Par lettre recommandée réceptionnée par Madame [L] [T] le 19 juin 2023, Madame [X] [V] [H] a donné congé à Madame [L] [T] pour le 10 octobre 2023 afin de reprendre les lieux pour permettre à sa fille [Z] [V] [H] de les occuper.
Suivant ordonnance du 18 avril 2024, le juge des contentieux de la protection statuant en référé a dit n’y avoir lieu à référé sur les demandes de Madame [X] [V] [H] en validation de congé, expulsion et paiement.
Par acte de commissaire de justice signifié le 23 octobre 2024, Madame [X] [V] [H] a fait assigner Madame [L] [T] devant le juge des contentieux de la protection du tribunal judiciaire de Paris aux fins d’obtenir :
— la validation du congé pour reprise et l’expulsion de Madame [L] [T] et de tout occupant de son chef, sous astreinte,
— la condamnation de Madame [L] [T] à lui payer un arriéré locatif de 2000 €, et un arriéré d’indemnités d’occupation de 3840 €,
— sa condamnation à lui payer une indemnité d’occupation de 730 € par mois, indexée comme le loyer, à compter du mois de novembre 2024,
— sa condamnation à lui payer la somme de 2000 € au titre de l’article 700 du code de procédure civile.
A l’audience du 7 mars 2025, Madame [X] [V] [H] sollicite le bénéfice de son acte introductif d’instance en actualisant la demande au titre de l’arriéré locatif et d’indemnités d’occupation à la somme de 7390 € terme de mars 2025 inclus, tenant compte d’une indemnité d’occupation de 730 € par mois à compter du terme de novembre 2023.
Elle expose que sa fille bien que mariée et vivant avec son conjoint a besoin d’un lieu pour s’isoler régulièrement.
Elle indique avoir porté le loyer de Madame [L] [T] à la somme de 370 € par mois pour lui permettre de financer des travaux dans les lieux.
En défense, Madame [L] [T] indique ne plus contester la validité du congé et demande :
le bénéfice de délais de 12 mois pour quitter les lieux,la remise de quittances de loyerla condamnation de Madame [X] [V] [H] à lui payer la somme de 14350 € à titre de dommages et intérêts en réparation de l’absence de perception de l’aide au logement, et la somme de 10000 € en réparation du trouble de jouissance subi dans les lieux.Elle fait valoir que son logement est insalubre, qu’elle a déduit du paiement de son loyer des frais de meubles et de travaux, et qu’elle ne règle pas la somme de 30 € par mois destinée à un accès internet dont elle ne dispose pas.
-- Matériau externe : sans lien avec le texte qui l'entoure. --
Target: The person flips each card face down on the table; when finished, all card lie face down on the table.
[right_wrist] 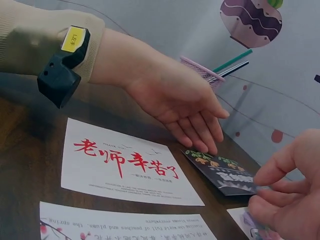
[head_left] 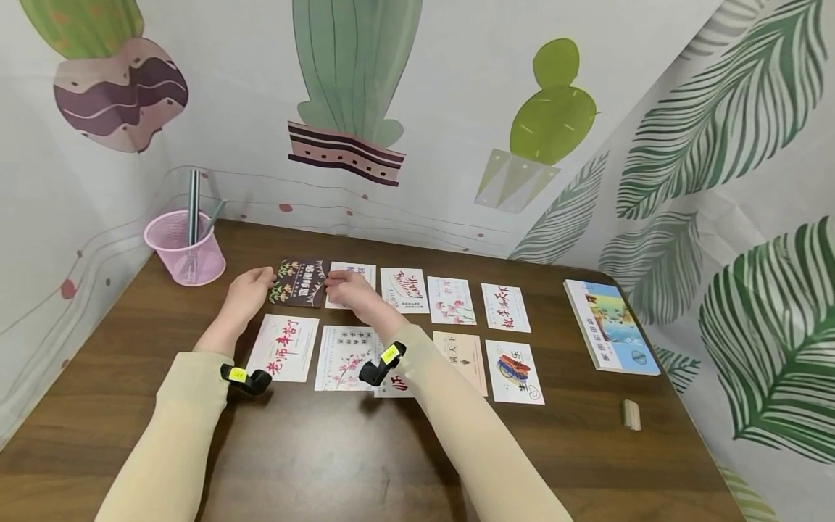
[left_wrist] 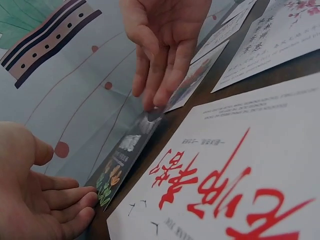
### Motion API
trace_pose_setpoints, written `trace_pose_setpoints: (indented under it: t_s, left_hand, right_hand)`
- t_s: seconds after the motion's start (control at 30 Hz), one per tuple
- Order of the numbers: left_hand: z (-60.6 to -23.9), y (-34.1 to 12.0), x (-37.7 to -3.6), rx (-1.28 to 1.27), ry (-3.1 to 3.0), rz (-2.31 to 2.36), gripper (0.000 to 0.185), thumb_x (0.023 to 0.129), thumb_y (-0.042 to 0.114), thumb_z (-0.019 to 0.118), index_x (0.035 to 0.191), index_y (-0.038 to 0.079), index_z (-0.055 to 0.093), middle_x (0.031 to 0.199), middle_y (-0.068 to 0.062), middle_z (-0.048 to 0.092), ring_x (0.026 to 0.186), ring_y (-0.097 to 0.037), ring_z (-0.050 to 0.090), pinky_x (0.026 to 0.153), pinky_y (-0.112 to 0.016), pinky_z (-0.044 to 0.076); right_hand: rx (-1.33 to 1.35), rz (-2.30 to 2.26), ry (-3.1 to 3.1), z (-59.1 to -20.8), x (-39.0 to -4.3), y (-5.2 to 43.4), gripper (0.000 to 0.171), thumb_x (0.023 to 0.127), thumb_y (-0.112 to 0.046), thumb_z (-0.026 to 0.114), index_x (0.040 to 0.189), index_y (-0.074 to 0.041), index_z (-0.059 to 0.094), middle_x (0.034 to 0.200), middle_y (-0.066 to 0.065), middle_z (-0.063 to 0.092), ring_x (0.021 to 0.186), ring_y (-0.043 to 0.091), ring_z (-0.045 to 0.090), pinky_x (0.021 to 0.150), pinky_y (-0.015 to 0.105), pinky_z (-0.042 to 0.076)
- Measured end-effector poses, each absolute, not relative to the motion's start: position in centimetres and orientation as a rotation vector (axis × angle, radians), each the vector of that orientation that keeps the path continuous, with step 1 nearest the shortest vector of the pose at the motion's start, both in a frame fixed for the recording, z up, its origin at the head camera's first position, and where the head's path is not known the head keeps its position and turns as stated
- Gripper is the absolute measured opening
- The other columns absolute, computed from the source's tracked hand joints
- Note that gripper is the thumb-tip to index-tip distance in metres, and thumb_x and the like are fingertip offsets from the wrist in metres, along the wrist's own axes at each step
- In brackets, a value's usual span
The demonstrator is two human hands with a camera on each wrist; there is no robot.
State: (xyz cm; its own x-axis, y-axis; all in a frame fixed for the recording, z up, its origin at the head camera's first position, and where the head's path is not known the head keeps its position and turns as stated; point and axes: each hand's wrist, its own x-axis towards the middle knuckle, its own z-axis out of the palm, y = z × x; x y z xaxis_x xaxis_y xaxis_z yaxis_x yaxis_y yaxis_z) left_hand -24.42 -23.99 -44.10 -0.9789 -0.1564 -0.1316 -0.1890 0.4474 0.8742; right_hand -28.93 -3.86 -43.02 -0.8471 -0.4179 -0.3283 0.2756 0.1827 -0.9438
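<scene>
A dark greeting card (head_left: 301, 283) with flower borders and pale writing lies at the left end of the far row of cards. At its left edge, the fingertips of my left hand (head_left: 245, 293) touch it, fingers mostly straight. My right hand (head_left: 357, 293) reaches the card's right edge with extended fingers, above a white card (head_left: 353, 272) that it partly covers. In the left wrist view both hands flank the dark card (left_wrist: 131, 150). Just nearer lies a white card with red writing (right_wrist: 122, 162).
More cards lie in two rows, among them a pink-flowered card (head_left: 451, 300) and a cream card (head_left: 462, 357). A pink mesh pen holder (head_left: 196, 264) stands at the back left. To the right are a thick booklet (head_left: 609, 326) and a small eraser-like block (head_left: 631, 415).
</scene>
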Motion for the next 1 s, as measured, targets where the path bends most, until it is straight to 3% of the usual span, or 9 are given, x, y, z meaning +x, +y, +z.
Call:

La décision a été mise en délibéré par mise à disposition au greffe au 28 avril 2025.
MOTIFS DE LA DECISION
Sur le congé délivré par la bailleresse
En application de l’article 25-8 de la loi du 6 juillet 1989, le bailleur qui ne souhaite pas renouveler le contrat doit informer le locataire avec un préavis de trois mois et motiver son refus de renouvellement du bail soit par sa décision de reprendre ou de vendre le logement, soit par un motif légitime et sérieux, notamment l’inexécution par le locataire de l’une des obligations lui incombant.
A peine de nullité, le congé donné par le bailleur doit indiquer le motif allégué et, en cas de reprise, les nom et adresse du bénéficiaire de la reprise ainsi que la nature du lien existant entre le bailleur et le bénéficiaire de la reprise qui ne peut être que le bailleur, son conjoint, le partenaire auquel il est lié par un pacte civil de solidarité enregistré à la date du congé, son concubin notoire depuis au moins un an à la date du congé, ses ascendants, ses descendants ou ceux de son conjoint, de son partenaire ou de son concubin notoire.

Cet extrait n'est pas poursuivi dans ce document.